(WORKING DATA Opens)

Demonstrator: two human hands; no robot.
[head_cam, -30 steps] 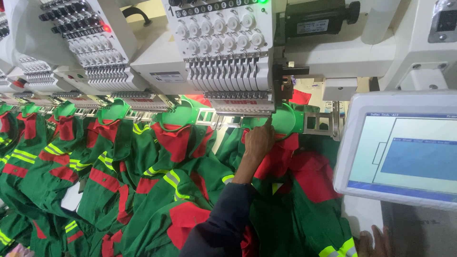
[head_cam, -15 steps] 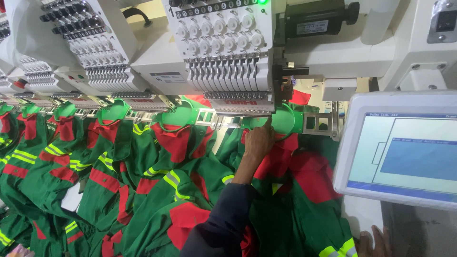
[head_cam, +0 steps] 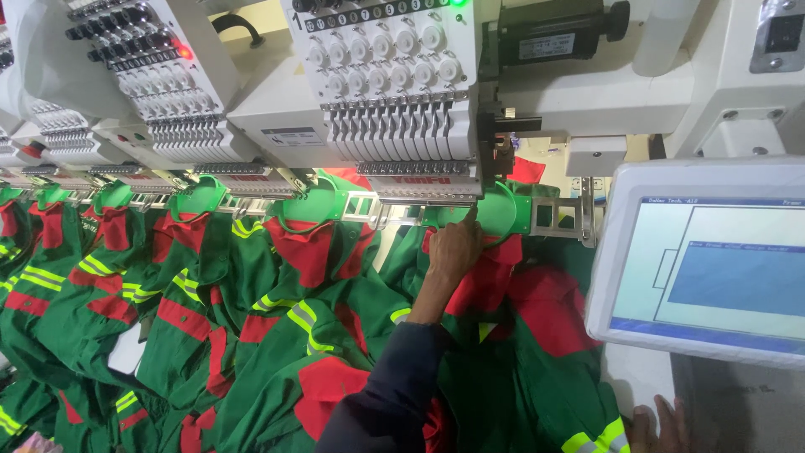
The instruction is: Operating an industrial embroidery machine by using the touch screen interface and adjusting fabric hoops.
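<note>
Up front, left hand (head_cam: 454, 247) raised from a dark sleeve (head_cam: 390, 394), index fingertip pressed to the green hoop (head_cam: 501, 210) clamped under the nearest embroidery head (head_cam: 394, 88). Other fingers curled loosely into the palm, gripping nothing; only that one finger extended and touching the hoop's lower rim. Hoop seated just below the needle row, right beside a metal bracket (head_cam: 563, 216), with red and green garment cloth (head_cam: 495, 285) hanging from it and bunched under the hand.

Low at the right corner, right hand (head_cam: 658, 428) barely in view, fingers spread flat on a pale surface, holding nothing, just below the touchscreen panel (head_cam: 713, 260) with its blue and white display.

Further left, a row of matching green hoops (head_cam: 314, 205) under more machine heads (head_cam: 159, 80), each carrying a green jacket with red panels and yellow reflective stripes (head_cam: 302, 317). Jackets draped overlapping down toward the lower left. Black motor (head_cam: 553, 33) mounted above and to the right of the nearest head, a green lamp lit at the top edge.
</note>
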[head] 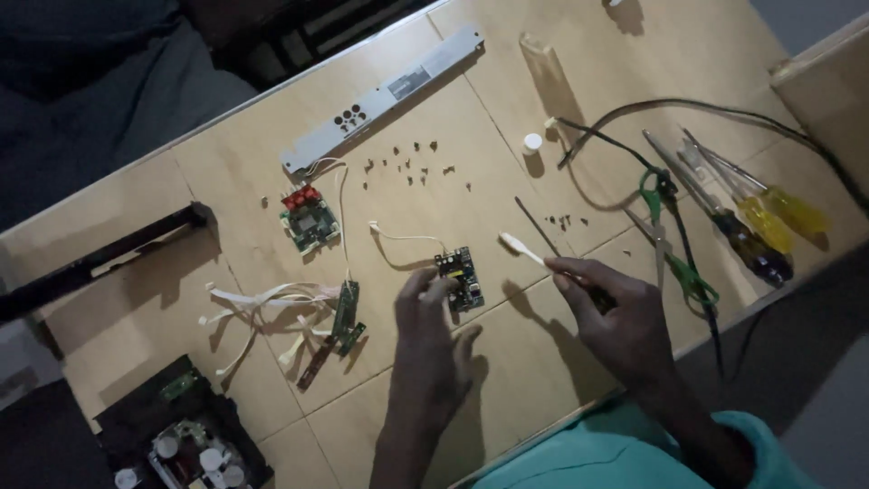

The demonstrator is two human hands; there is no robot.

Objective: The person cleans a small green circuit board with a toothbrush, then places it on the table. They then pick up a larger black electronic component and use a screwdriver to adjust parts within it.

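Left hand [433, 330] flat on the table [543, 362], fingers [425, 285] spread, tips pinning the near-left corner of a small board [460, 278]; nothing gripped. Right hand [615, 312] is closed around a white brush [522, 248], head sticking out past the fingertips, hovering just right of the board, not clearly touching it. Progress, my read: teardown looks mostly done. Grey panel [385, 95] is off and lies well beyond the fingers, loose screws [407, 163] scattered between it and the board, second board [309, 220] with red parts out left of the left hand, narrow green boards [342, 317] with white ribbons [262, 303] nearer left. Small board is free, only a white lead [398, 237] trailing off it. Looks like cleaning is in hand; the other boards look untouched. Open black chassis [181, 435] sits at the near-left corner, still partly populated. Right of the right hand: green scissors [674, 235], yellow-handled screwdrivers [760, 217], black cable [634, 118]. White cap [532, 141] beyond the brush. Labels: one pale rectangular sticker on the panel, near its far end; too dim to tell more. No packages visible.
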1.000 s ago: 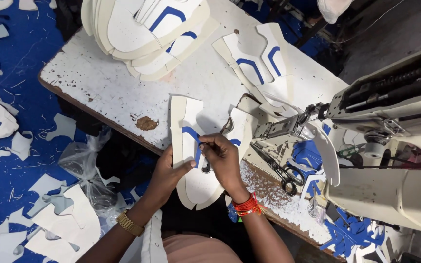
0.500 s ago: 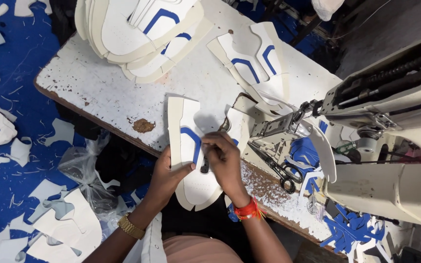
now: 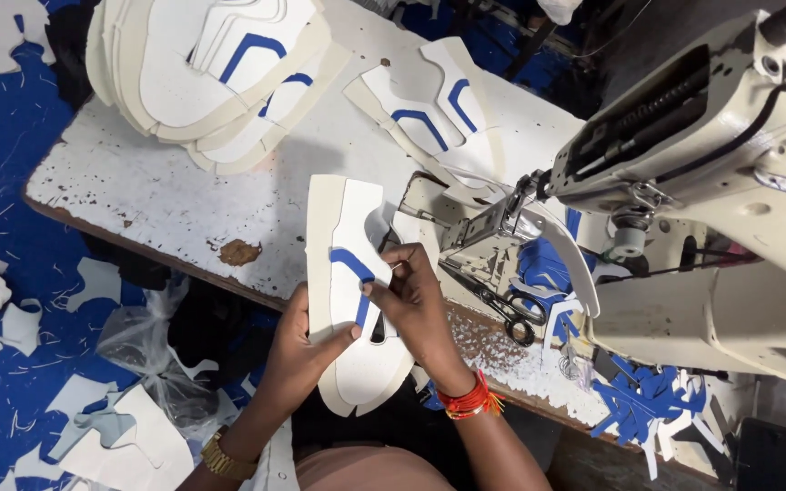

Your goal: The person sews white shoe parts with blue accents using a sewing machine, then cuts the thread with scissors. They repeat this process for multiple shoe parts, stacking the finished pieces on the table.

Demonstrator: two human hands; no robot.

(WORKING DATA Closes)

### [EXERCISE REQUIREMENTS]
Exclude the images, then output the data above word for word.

### [RESPONSE]
Demonstrator: two human hands; no robot.
[head_cam, -30 steps] 
[head_cam, -15 steps] 
[head_cam, +0 steps] 
The instruction is: Operating an industrial embroidery machine by using the touch screen interface and adjusting fabric hoops.
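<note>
Up front, left hand (head_cam: 454, 247) raised from a dark sleeve (head_cam: 390, 394), index fingertip pressed to the green hoop (head_cam: 501, 210) clamped under the nearest embroidery head (head_cam: 394, 88). Other fingers curled loosely into the palm, gripping nothing; only that one finger extended and touching the hoop's lower rim. Hoop seated just below the needle row, right beside a metal bracket (head_cam: 563, 216), with red and green garment cloth (head_cam: 495, 285) hanging from it and bunched under the hand.

Low at the right corner, right hand (head_cam: 658, 428) barely in view, fingers spread flat on a pale surface, holding nothing, just below the touchscreen panel (head_cam: 713, 260) with its blue and white display.

Further left, a row of matching green hoops (head_cam: 314, 205) under more machine heads (head_cam: 159, 80), each carrying a green jacket with red panels and yellow reflective stripes (head_cam: 302, 317). Jackets draped overlapping down toward the lower left. Black motor (head_cam: 553, 33) mounted above and to the right of the nearest head, a green lamp lit at the top edge.
</note>
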[head] 

The demonstrator is two human hands; there is no robot.

Objective: The person cleans a small green circuit board with a toothbrush, then places it on the table. They then pick up a larger black electronic component and use a screwdriver to adjust parts within it.

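Left hand [433, 330] flat on the table [543, 362], fingers [425, 285] spread, tips pinning the near-left corner of a small board [460, 278]; nothing gripped. Right hand [615, 312] is closed around a white brush [522, 248], head sticking out past the fingertips, hovering just right of the board, not clearly touching it. Progress, my read: teardown looks mostly done. Grey panel [385, 95] is off and lies well beyond the fingers, loose screws [407, 163] scattered between it and the board, second board [309, 220] with red parts out left of the left hand, narrow green boards [342, 317] with white ribbons [262, 303] nearer left. Small board is free, only a white lead [398, 237] trailing off it. Looks like cleaning is in hand; the other boards look untouched. Open black chassis [181, 435] sits at the near-left corner, still partly populated. Right of the right hand: green scissors [674, 235], yellow-handled screwdrivers [760, 217], black cable [634, 118]. White cap [532, 141] beyond the brush. Labels: one pale rectangular sticker on the panel, near its far end; too dim to tell more. No packages visible.
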1.000 s ago: 
0.500 s ago: 
now: 

Your goal: The person sews white shoe parts with blue accents using a sewing machine, then cuts the thread with scissors. They repeat this process for multiple shoe parts, stacking the finished pieces on the table.

Demonstrator: two human hands; no robot.

Nothing further remains in this exercise.